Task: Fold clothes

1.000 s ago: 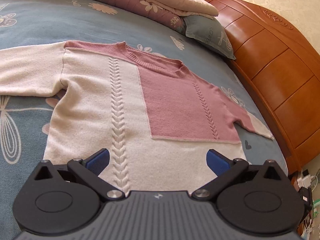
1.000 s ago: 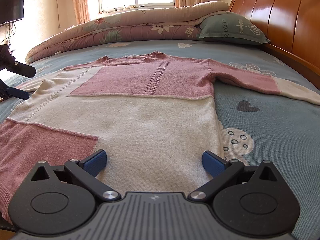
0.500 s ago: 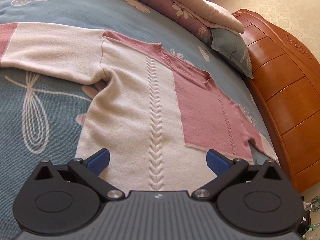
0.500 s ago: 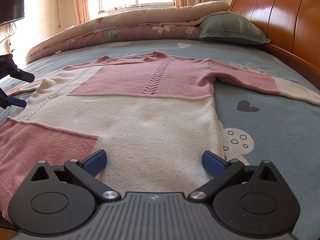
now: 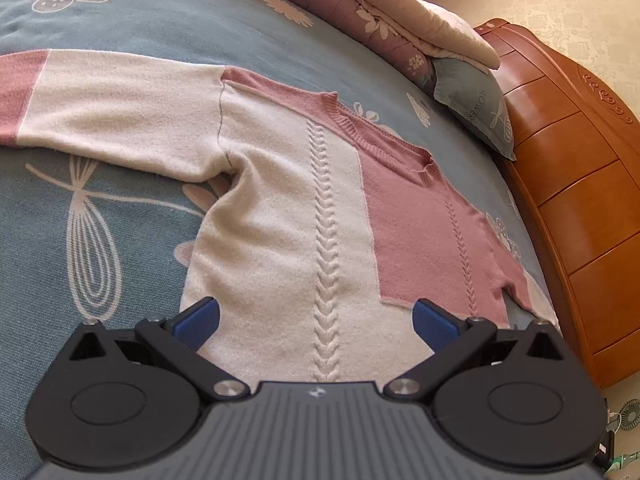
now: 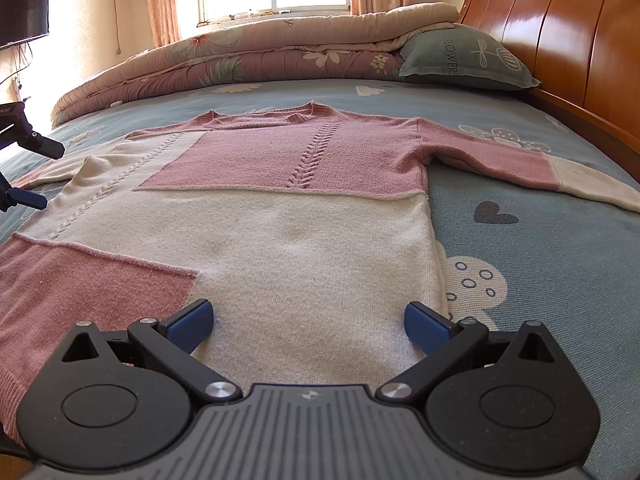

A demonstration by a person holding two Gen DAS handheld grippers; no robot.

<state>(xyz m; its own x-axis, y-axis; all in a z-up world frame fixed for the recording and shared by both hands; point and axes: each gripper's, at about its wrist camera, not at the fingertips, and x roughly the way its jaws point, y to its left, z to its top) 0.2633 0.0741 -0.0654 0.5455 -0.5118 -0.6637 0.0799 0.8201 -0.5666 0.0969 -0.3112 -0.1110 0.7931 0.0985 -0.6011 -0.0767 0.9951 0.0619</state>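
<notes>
Left wrist view: one knitted sweater (image 5: 288, 216), cream and pink in blocks, laid flat and face up on a blue-grey patterned bedsheet (image 5: 100, 240); near sleeve (image 5: 104, 108) stretched straight out to the side, cream with a pink cuff end; far sleeve mostly hidden past the pink chest panel. Neckline (image 5: 384, 140) points toward the folded quilt (image 5: 380, 16) and pillow (image 5: 476, 100) by the wooden headboard (image 5: 580, 184). Left gripper (image 5: 316, 316): fingers spread wide, nothing between them, poised above the cream side of the body near its side edge; whether it touches the knit cannot be told. Right wrist view: same sweater (image 6: 280, 220) seen from the hem end, body spread its full width, no panel turned over, no crease from a fold visible; right-hand sleeve (image 6: 500, 160) extended outward across the sheet, pink then cream at the end. Right gripper (image 6: 308, 320): fingers spread wide, holding nothing, sitting low at the hem with cream fabric showing between the blue pads (image 6: 192, 322); contact not determinable. The left gripper (image 6: 24, 172) appears at the frame's left edge, beside the sweater's other side, also agape. Status, as judged: garment laid out and smoothed, ready; no fold made. Outstanding: both sleeves to bring in over the body, sides to turn inward, then hem to fold up toward the neckline. Only one garment is visible; others, if any, are out of frame.
</notes>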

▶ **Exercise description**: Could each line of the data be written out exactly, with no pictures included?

▶ **Output for this task**:
Task: Fold clothes

1.000 s ago: 
1.000 s ago: 
0.500 s ago: 
0.500 s ago: 
now: 
now: 

A demonstration by a person holding two Gen DAS handheld grippers; no robot.

<state>(xyz m; its own x-axis, y-axis; all in a z-up world frame fixed for the recording and shared by both hands; point and axes: each gripper's, at about its wrist camera, not at the fingertips, and x roughly the way its jaws point, y to its left, z to its top) 0.2633 0.0741 -0.0654 0.5455 -0.5118 -0.6637 0.0799 0.8201 -0.5666 0.0969 -0.3112 -0.1110 0.7931 0.0985 -0.6011 -0.0767 0.9951 0.0619</state>
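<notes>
Left wrist view: one knitted sweater (image 5: 288, 216), cream and pink in blocks, laid flat and face up on a blue-grey patterned bedsheet (image 5: 100, 240); near sleeve (image 5: 104, 108) stretched straight out to the side, cream with a pink cuff end; far sleeve mostly hidden past the pink chest panel. Neckline (image 5: 384, 140) points toward the folded quilt (image 5: 380, 16) and pillow (image 5: 476, 100) by the wooden headboard (image 5: 580, 184). Left gripper (image 5: 316, 316): fingers spread wide, nothing between them, poised above the cream side of the body near its side edge; whether it touches the knit cannot be told. Right wrist view: same sweater (image 6: 280, 220) seen from the hem end, body spread its full width, no panel turned over, no crease from a fold visible; right-hand sleeve (image 6: 500, 160) extended outward across the sheet, pink then cream at the end. Right gripper (image 6: 308, 320): fingers spread wide, holding nothing, sitting low at the hem with cream fabric showing between the blue pads (image 6: 192, 322); contact not determinable. The left gripper (image 6: 24, 172) appears at the frame's left edge, beside the sweater's other side, also agape. Status, as judged: garment laid out and smoothed, ready; no fold made. Outstanding: both sleeves to bring in over the body, sides to turn inward, then hem to fold up toward the neckline. Only one garment is visible; others, if any, are out of frame.
</notes>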

No further answer is needed.